◆ INSTRUCTIONS TO FOLLOW
Reproduce the data that follows in its entirety, character for character.

<<<<

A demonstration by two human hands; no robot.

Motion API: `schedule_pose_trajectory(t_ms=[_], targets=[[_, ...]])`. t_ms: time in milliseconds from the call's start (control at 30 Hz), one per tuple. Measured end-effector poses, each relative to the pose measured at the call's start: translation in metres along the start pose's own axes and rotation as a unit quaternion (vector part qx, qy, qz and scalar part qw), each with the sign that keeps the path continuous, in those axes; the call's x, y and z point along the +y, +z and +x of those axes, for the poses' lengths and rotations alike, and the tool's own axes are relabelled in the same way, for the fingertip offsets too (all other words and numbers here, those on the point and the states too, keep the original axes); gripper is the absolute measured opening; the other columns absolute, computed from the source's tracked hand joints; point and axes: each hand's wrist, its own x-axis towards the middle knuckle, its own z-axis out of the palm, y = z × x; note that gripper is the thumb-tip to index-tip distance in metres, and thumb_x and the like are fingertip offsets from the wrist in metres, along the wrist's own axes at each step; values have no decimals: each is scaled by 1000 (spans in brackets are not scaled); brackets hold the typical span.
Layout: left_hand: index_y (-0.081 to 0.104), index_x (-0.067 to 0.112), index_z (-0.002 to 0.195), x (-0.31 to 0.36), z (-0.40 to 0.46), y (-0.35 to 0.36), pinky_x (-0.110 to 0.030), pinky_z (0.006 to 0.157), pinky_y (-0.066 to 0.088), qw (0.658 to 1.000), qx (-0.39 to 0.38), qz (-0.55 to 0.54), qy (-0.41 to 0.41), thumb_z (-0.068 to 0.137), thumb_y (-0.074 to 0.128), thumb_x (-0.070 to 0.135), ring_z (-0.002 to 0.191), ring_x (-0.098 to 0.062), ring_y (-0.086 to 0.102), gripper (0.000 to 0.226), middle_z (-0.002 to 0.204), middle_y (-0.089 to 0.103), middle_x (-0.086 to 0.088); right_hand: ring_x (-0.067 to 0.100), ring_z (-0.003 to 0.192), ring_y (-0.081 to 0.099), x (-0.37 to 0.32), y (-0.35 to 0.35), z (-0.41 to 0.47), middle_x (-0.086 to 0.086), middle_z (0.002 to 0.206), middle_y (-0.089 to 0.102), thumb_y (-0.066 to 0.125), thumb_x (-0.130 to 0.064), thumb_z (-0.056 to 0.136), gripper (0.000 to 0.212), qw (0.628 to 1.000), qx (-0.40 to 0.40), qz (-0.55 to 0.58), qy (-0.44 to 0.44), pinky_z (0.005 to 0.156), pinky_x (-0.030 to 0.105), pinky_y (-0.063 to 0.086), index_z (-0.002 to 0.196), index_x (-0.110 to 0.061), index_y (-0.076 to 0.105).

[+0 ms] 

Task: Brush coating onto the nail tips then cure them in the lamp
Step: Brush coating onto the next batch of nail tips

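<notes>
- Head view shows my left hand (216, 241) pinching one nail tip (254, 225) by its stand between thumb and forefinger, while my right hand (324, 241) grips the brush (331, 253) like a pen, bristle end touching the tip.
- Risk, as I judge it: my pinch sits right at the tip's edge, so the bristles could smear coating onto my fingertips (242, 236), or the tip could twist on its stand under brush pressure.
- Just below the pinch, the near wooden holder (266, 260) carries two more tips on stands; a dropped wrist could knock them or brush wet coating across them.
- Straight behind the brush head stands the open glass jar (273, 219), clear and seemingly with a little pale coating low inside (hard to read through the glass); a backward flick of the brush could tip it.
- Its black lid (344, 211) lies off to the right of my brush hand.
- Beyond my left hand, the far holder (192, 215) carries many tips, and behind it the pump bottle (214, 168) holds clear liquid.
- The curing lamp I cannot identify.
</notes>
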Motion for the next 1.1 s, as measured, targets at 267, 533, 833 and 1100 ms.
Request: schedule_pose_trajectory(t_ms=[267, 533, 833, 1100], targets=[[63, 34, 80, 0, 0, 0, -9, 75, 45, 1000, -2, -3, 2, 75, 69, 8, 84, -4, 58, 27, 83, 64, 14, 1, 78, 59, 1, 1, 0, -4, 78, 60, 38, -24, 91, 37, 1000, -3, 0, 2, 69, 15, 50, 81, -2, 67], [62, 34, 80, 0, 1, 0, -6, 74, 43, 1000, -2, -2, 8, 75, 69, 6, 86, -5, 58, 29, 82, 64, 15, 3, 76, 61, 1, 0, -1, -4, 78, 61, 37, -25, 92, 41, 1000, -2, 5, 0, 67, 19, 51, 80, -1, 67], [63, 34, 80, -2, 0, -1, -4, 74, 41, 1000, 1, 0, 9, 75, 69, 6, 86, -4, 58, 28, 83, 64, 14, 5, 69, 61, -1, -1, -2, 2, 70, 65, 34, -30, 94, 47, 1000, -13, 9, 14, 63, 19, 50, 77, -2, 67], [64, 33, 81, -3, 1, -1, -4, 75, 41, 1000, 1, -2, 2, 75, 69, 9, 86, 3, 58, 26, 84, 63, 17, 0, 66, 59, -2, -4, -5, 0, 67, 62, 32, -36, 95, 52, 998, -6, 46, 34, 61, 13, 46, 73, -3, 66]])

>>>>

◆ ANSWER TO THIS PROBLEM
A demonstration by two human hands; no robot.

Motion API: `schedule_pose_trajectory(t_ms=[_], targets=[[_, ...]])`. t_ms: time in milliseconds from the call's start (control at 30 Hz), one per tuple. Measured end-effector poses, each relative to the pose measured at the call's start: translation in metres along the start pose's own axes and rotation as a unit quaternion (vector part qx, qy, qz and scalar part qw), each with the sign that keeps the path continuous, in those axes; the call's x, y and z point along the +y, +z and +x of those axes, for the poses' lengths and rotations alike, and the tool's own axes are relabelled in the same way, for the fingertip offsets too (all other words and numbers here, those on the point and the states too, keep the original axes); gripper is the absolute measured opening; the other columns absolute, computed from the source's tracked hand joints; point and axes: each hand's wrist, its own x-axis towards the middle knuckle, its own z-axis out of the palm, y = z × x; note that gripper is the thumb-tip to index-tip distance in metres, and thumb_x and the like are fingertip offsets from the wrist in metres, along the wrist's own axes at each step; values have no decimals: each is scaled by 1000 (spans in brackets are not scaled); brackets hold the typical span.
Layout: left_hand: index_y (-0.081 to 0.104), index_x (-0.067 to 0.112), index_z (-0.002 to 0.195), x (-0.31 to 0.36), z (-0.40 to 0.46), y (-0.35 to 0.36), pinky_x (-0.110 to 0.030), pinky_z (0.006 to 0.157), pinky_y (-0.066 to 0.088), qw (0.658 to 1.000), qx (-0.39 to 0.38), qz (-0.55 to 0.54), qy (-0.41 to 0.41), thumb_z (-0.068 to 0.137), thumb_y (-0.074 to 0.128), thumb_x (-0.070 to 0.135), ring_z (-0.002 to 0.191), ring_x (-0.098 to 0.062), ring_y (-0.086 to 0.102), gripper (0.000 to 0.226), middle_z (-0.002 to 0.204), middle_y (-0.089 to 0.103), middle_x (-0.086 to 0.088); right_hand: ring_x (-0.067 to 0.100), ring_z (-0.003 to 0.192), ring_y (-0.081 to 0.099), x (-0.37 to 0.32), y (-0.35 to 0.35), z (-0.41 to 0.47), middle_x (-0.086 to 0.086), middle_z (0.002 to 0.206), middle_y (-0.089 to 0.102), thumb_y (-0.066 to 0.125), thumb_x (-0.130 to 0.064), thumb_z (-0.056 to 0.136), gripper (0.000 to 0.212), qw (0.628 to 1.000), qx (-0.40 to 0.40), qz (-0.55 to 0.58), qy (-0.44 to 0.44), pinky_z (0.005 to 0.156), pinky_x (-0.030 to 0.105), pinky_y (-0.063 to 0.086), index_z (-0.002 to 0.196), index_x (-0.110 to 0.061), index_y (-0.076 to 0.105).

[+0 ms] 

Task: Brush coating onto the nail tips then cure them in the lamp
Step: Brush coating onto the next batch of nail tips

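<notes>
- Head view shows my left hand (216, 241) pinching one nail tip (254, 225) by its stand between thumb and forefinger, while my right hand (324, 241) grips the brush (331, 253) like a pen, bristle end touching the tip.
- Risk, as I judge it: my pinch sits right at the tip's edge, so the bristles could smear coating onto my fingertips (242, 236), or the tip could twist on its stand under brush pressure.
- Just below the pinch, the near wooden holder (266, 260) carries two more tips on stands; a dropped wrist could knock them or brush wet coating across them.
- Straight behind the brush head stands the open glass jar (273, 219), clear and seemingly with a little pale coating low inside (hard to read through the glass); a backward flick of the brush could tip it.
- Its black lid (344, 211) lies off to the right of my brush hand.
- Beyond my left hand, the far holder (192, 215) carries many tips, and behind it the pump bottle (214, 168) holds clear liquid.
- The curing lamp I cannot identify.
</notes>
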Motion for the next 1.1 s, as measured, targets at 267, 533, 833 and 1100 ms.
Request: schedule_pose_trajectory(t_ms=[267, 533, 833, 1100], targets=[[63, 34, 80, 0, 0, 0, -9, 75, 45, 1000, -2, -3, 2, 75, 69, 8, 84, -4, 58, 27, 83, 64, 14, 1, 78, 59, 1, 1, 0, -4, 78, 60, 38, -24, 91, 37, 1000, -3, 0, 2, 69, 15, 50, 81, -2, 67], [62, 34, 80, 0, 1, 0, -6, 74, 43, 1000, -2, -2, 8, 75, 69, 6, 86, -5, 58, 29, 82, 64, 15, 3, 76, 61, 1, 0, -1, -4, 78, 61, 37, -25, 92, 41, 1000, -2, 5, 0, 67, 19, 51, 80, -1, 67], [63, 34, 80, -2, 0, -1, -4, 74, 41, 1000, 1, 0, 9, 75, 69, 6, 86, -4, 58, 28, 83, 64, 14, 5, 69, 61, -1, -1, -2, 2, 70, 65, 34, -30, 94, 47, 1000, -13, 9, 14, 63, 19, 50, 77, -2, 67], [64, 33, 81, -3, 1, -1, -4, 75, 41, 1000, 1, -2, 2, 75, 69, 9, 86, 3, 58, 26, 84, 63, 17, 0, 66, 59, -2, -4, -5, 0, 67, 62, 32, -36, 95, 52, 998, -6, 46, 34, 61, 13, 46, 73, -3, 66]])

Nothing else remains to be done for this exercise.